Галина была видной женщиной, с крупными, но гармоничными чертами лица, строгим носом с горбинкой, утопленным в мягких складках румяных щек, чувственными ноздрями и плотными, сочными, полными жизни губами, которые красили ее изящный рот, так сочетавшийся с черным, смоляным цветом волос.
Восприятие Галины памятью давних лет должно бы с годами стереться. Но, глядя сейчас на довольно расплывшуюся фигуру, хотя жена и старалась всю жизнь держать себя в форме, на ее лицо, так основательно тронутое временем, – а если быть справедливым, то и его отнюдь не ангельским характером: всякое случалось за эти годы, – Рябов как бы смотрел сквозь нее и там, за одеждами долгих, по-разному прожитых лет, видел ту, прежнюю Галину.
Все это пролетело в его мозгу, наверно, не так быстро, как показалось, потому что оба смутились затянувшейся паузой. Как бы прося извинения за что-то, добавил:
– Встал сегодня рано… Плохо работалось… По дому ничего не сделал, а в сон клонит так, словно до смерти умаялся.
– Отдохнуть тебе надо, папуля, Не забывай – ты уже не мальчик!
– Это уж точно, – он наигранно весело похлопал себя обеими руками по большому животу.
– Живот и у беременной молодой бабы растет. Не в этом возраст сказывается. Сердце – оно ведь не железное, чтобы столько всякого и без меры выдерживать…– она привычно заворчала. Другой бы раз он оборвал ее, но тут сдержался.
«А ведь и впрямь сердце-то не железное. С него, наверное, сегодняшнее настроение и начинается. Старею…»
– Да уж, годы человека не молодят! Просиди он хоть в стеклянной колбе всю жизнь. Тебе ведь тоже нелегко было, – он прошел за женой на кухню, глядя, как она неспешно, но сноровисто разгружает сумки с продуктами.
– Иметь мужа с таким сумасбродным характером – где уж о здоровье думать? Лишь бы в доме ад не поселился – одна мечта и забота одна!

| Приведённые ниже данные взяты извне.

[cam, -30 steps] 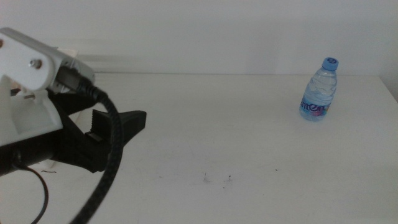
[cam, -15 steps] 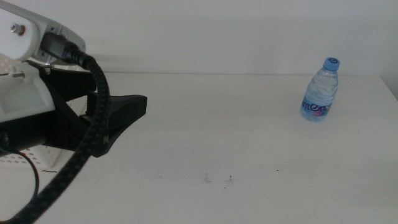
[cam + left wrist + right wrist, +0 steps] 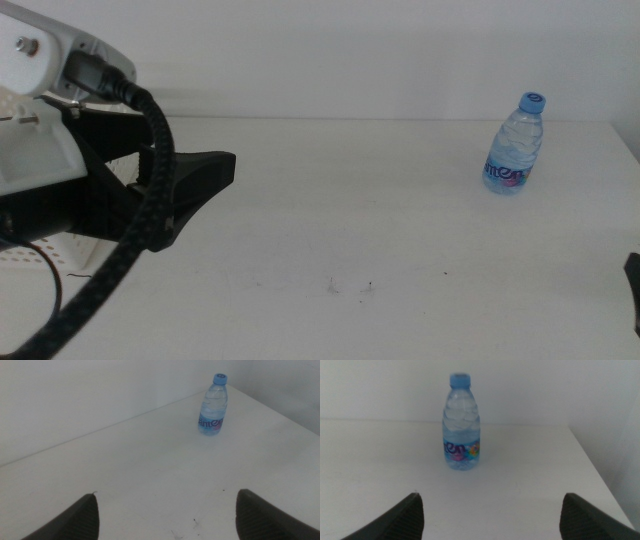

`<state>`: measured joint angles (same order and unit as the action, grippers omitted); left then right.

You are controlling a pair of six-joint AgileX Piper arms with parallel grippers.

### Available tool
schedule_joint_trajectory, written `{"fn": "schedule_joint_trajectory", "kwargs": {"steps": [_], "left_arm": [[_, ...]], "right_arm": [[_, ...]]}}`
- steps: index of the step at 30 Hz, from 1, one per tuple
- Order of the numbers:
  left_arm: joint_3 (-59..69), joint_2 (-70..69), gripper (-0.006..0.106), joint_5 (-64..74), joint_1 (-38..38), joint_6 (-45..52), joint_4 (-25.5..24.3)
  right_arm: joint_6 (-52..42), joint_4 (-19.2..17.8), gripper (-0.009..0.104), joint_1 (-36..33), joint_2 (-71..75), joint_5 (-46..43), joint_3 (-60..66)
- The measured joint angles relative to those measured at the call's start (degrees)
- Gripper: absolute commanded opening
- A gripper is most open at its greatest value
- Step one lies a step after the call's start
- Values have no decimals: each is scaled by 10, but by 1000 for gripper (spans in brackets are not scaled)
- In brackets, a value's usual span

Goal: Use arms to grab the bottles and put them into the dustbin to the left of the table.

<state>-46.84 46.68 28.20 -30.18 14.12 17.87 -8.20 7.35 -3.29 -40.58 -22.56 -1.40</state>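
Small water bottle (image 3: 513,146), upper right of the desk (image 3: 400,220): light, thin-walled, slippery; grip mid-body. Both jaws spread wide, empty.

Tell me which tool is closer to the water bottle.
The right tool, at the middle view's lower right; the bottle stands on that side, with the left tool far across.

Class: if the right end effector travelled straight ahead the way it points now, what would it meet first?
The right end effector, jaws open, faces the water bottle standing upright on the table. Nothing lies between them, so it would probably meet the bottle first.
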Motion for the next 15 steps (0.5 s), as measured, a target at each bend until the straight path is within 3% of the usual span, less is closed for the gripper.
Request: {"fn": "schedule_joint_trajectory", "kwargs": {"steps": [8, 10, 15], "left_arm": [[0, 0, 94, 0, 0, 0, 0], [0, 0, 94, 0, 0, 0, 0], [0, 0, 94, 0, 0, 0, 0]], "right_arm": [[61, 4, 78, 0, -200, -231, -4], [77, 4, 78, 0, -248, -254, -18], [85, -38, 78, 0, -400, -267, -89]]}}
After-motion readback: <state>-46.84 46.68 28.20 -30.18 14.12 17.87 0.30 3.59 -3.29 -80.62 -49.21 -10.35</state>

Он смотрел, как она ловко двигалась по кухне, успевая по-хозяйски сделать десятки мелочей, на которые он бы настраивался, как на специальное большое дело.
– Отношения, мышь, у нас с тобой всегда были простыми: ты правила мясорубкой, а я – фаршем, из нее выжимаемым!
– Богатое воображение у моего муженька! Впрочем, как бы он руководил хоккеем, имея умственную скудость…
– Воображение, мышь, дается человеку в качестве компенсации за то, чем он не является, а чувство юмора – в утешение за то, что он собой представляет!